Bayesian Filtering with ze-filter

What's bayesian filtering and ze-filter's implementation

Statistical (Bayesian) filtering is being used by many mail filters. Although first research results about using bayesian filters to filter spam were first presented in 1998 by Sahami, Heckerman, Dumais and Horwitz, they were implemented after Paul Graham posted a page about, four years later, it in his blog : A Plan for Spam.

There are many implementations of Bayesian filtering. Most of them are quite different and obviously each implementation tries to be the best one… Although the basic idea is the same, differences are in the way tokens are extracted from messages and the way a score is assigned to the message and how this score is handled by the filter.
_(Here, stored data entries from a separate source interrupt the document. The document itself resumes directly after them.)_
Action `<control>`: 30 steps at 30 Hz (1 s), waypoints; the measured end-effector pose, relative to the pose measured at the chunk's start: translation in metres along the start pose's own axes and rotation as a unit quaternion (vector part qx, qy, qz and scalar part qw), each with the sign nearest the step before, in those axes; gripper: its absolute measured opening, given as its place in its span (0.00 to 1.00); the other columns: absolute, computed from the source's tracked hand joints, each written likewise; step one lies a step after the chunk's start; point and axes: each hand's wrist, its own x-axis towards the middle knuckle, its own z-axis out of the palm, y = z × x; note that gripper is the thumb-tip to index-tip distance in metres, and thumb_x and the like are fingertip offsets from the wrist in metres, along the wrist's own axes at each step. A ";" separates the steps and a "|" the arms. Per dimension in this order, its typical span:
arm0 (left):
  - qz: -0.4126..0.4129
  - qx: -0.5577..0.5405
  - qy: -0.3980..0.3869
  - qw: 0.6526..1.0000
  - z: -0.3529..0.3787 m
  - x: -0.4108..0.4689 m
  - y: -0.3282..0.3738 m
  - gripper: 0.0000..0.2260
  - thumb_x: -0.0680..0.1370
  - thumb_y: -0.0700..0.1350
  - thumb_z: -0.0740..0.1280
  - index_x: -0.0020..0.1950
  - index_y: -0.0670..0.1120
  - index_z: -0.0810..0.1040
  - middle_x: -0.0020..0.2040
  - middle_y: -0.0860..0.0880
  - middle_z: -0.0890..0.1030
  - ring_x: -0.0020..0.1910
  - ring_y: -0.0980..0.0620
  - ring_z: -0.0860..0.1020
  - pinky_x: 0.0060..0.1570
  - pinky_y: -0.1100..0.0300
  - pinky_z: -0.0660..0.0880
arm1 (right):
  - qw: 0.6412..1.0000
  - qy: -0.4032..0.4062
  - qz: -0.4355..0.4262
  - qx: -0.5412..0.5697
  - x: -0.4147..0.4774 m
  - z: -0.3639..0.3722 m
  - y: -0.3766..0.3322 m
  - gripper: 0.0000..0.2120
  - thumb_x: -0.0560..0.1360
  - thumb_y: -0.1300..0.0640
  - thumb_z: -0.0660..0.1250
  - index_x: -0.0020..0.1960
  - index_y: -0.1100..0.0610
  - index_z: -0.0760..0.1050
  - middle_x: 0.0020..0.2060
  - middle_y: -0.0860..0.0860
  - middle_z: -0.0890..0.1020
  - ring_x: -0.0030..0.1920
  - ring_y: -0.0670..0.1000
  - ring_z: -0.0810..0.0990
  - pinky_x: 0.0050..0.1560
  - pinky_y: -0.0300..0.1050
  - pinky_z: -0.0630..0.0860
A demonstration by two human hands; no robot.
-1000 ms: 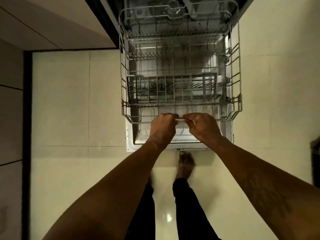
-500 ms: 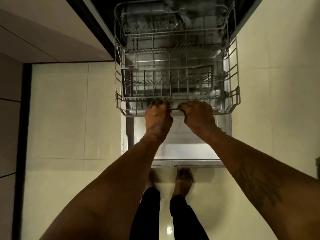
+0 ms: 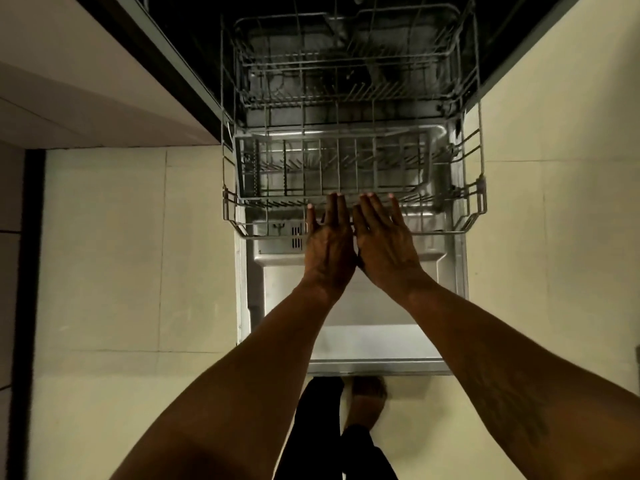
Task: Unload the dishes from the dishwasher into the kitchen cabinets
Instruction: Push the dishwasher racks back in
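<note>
The dishwasher's lower wire rack holds no dishes and sits partly over the open door. Inside it lies a grey cutlery basket, with nothing in it that I can see. A second wire rack sits deeper in the dark tub. My left hand and my right hand lie side by side, fingers straight, pressing on the front rim of the lower rack. Neither hand holds anything.
The open stainless door juts out over the pale tiled floor, its front edge just ahead of my feet. A light cabinet front runs along the upper left, a dark strip down the left edge.
The lower rack has slid back toward the tub, uncovering more of the door. Both hands have let go of the front rail and now press on it with flat fingers.
</note>
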 end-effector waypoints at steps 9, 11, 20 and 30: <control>0.037 -0.075 0.028 0.996 -0.024 0.071 -0.027 0.25 0.82 0.50 0.61 0.78 0.47 0.65 0.83 0.42 0.46 0.82 0.41 0.44 0.76 0.32 0.52 | 0.993 0.078 -0.006 0.085 0.018 0.012 0.008 0.34 0.80 0.60 0.60 0.81 0.63 0.49 0.80 0.61 0.49 0.80 0.59 0.44 0.79 0.59 0.50; 0.022 -0.131 0.020 0.991 -0.031 0.080 -0.033 0.30 0.80 0.51 0.64 0.81 0.45 0.60 0.83 0.42 0.46 0.79 0.38 0.59 0.69 0.36 0.70 | 0.989 0.095 0.009 0.110 0.030 0.008 0.004 0.26 0.84 0.56 0.48 0.81 0.61 0.50 0.80 0.60 0.50 0.80 0.59 0.44 0.79 0.59 0.51; 0.028 -0.062 0.060 0.996 -0.049 0.077 -0.053 0.37 0.80 0.56 0.58 0.83 0.48 0.43 0.84 0.45 0.47 0.82 0.44 0.49 0.80 0.42 0.48 | 0.993 0.049 0.103 0.016 0.095 0.006 0.006 0.44 0.79 0.33 0.55 0.81 0.60 0.42 0.80 0.60 0.43 0.80 0.60 0.42 0.79 0.58 0.46; -0.014 0.006 0.065 0.998 -0.082 0.139 -0.048 0.34 0.84 0.58 0.52 0.83 0.46 0.40 0.83 0.44 0.43 0.82 0.42 0.42 0.79 0.42 0.42 | 0.992 0.070 0.103 0.015 0.161 -0.006 0.033 0.39 0.80 0.34 0.44 0.81 0.58 0.44 0.80 0.59 0.46 0.80 0.59 0.44 0.78 0.60 0.48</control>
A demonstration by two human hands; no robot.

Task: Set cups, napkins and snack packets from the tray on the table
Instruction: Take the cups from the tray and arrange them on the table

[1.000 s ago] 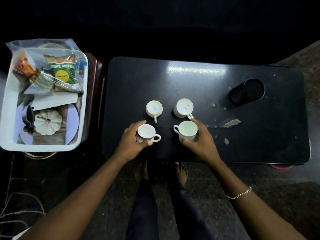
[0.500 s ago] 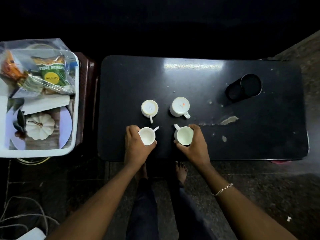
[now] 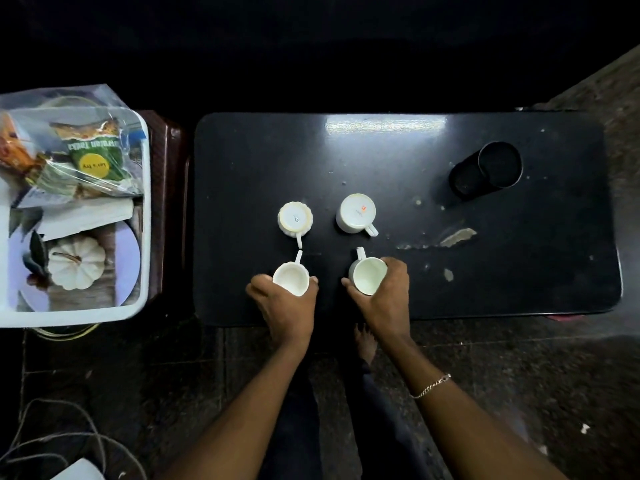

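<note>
Both near cups got rotated over the last second: handles that pointed sideways now point far, toward the two upside-down cups. Left hand [image 3: 284, 303] wraps the ribbed cup [image 3: 291, 278] from the near side; right hand [image 3: 381, 296] wraps the plain cup [image 3: 369, 277] the same way. Both cups are mouth-up on the worktop [image 3: 485, 271] near its near edge, so four cups form a square: far-left inverted cup [image 3: 295, 218] and far-right inverted cup [image 3: 356, 213] sit base-up.

Reads as cups nearly done, maybe the far two are yet to be flipped; napkins and packets not started. Tray [image 3: 145, 209] sits off the worktop's left end and holds the bagged snack packets [image 3: 93, 157], a white napkin stack [image 3: 86, 214] and a small white pumpkin [image 3: 76, 261].

Hard to tell: whether the held cups rest on the worktop or are slightly lifted; fingers behind the cups are hidden. Tray's left side is cut off. Packet count inside the clear bag is unclear. Black round holder [image 3: 488, 171] far right, contents too dark.
</note>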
But, to be precise, none of them are really “bayesian classifiers”. Some of them which are near bayesian filters, employ a kind of “brand name” to differentiate their filter from the others.

Currently, ze-filter uses the score from bayesian filter to confirm or invalidate the score assigned by other filtering criteria. This is what is called “boosting”.

ze-filter is very concerned by speed, so message handling time when bayesian filtering is enabled remains almost the same.

To let ze-filter do bayesian filtering, the roadmap is :

Create a corpus of messages (Hams and Spams). Bayesian filtering will be based on the content of these messages.
Create the tokens database from the corpus of messages and let it be updated regularly
Modify ze-filter configuration files to do bayesian filtering

If you live in France, and you're filtering messages for a french community, instead of training the statistical filter yourself, you can grab the learning database (rsync), once a day. To ensure privacy, tokens are MD5 encrypted.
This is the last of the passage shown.